Gaining from prior team’s successes, this year Professors Chih-Jen Lin, Shou-De Lin ,and Hsuan-Tien Lin, with support of the College of Electrical Engineering and Computer Science, the Department of Computer Science and Information Engineering (CSIE), and the Graduate Institute of Networking and Multimedia (GINM), launched a course entitled “Machine Learning Theory and Practice”, affording students training and the opportunity to join teams to participate in the KDD Cup. The course participants were all divided into small groups of students with each free to apply their own creativity, for multifaceted approaches to analyze the data and establish models. Through each week’s in-class reporting, the exchange of ideas and experimental results, along with elicitation of novel methods, ensured the existing techniques were improved substantially.

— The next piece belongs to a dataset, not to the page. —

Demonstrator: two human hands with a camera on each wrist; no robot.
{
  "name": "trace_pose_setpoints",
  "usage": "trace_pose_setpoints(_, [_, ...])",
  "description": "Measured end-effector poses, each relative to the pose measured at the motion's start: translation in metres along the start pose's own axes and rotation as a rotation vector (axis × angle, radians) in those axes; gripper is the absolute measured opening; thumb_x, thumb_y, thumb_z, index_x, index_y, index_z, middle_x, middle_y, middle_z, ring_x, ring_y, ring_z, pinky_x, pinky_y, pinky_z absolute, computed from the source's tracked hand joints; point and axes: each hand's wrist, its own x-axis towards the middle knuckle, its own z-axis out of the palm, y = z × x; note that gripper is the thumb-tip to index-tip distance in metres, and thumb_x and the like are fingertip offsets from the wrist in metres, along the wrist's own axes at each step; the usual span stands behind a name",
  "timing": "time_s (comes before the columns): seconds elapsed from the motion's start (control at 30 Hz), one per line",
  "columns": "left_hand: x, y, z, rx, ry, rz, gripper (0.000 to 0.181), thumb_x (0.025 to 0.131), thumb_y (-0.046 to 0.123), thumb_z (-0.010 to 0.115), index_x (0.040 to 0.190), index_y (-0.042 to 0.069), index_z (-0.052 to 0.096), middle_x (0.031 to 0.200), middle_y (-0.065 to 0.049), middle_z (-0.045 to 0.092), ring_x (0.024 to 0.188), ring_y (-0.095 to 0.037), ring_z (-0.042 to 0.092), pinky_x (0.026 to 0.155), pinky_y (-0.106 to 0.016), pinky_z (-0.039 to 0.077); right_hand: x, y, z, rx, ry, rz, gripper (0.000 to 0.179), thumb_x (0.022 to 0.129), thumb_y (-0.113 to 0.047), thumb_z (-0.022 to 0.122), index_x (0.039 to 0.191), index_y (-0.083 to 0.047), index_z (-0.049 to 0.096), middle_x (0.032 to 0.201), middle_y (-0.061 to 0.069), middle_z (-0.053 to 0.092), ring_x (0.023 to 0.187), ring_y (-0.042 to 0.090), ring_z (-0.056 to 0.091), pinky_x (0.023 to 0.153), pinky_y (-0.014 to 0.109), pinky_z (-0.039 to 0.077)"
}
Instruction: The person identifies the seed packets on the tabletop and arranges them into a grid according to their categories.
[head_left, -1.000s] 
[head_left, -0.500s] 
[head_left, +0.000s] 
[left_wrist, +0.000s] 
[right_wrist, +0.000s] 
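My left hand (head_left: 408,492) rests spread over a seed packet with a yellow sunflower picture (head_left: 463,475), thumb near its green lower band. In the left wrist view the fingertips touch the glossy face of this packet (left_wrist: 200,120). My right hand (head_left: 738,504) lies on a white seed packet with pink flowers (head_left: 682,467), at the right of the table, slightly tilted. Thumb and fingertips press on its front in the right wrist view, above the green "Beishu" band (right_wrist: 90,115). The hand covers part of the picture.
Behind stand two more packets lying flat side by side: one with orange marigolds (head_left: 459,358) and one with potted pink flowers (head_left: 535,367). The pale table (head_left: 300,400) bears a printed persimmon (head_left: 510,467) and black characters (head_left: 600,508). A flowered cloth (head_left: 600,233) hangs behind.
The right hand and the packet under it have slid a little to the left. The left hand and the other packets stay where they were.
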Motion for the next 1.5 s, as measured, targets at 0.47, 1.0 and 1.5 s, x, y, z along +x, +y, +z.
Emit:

During the latter part of the competition, the teams integrated each of the models, ensuring the forecast results attained optimal performance. The competition was extremely intense, but the second topic competition dealing with “Author disambiguation” was completed first, and in the semi-finals, the final four fought through many sleepless nights of work. Finally, the integration of each team’s models was complete, and NTU won with a mean accuracy rate of 0.992 defeating the University of Illinois at Champaign-Urbana for the championship.
The first topic was completed a little later, and from a week before the close of the competition the realtime standings were no longer announced until the final results. Until a week before the close of competition, the NTU team had been ranked outside the top ten, but the participants managed to develop their team rapport, and ended with a 0.993 mean accuracy rate, winning the second championship.
NTU has won for six consecutive years, creating an impressive record which will be hard to beat.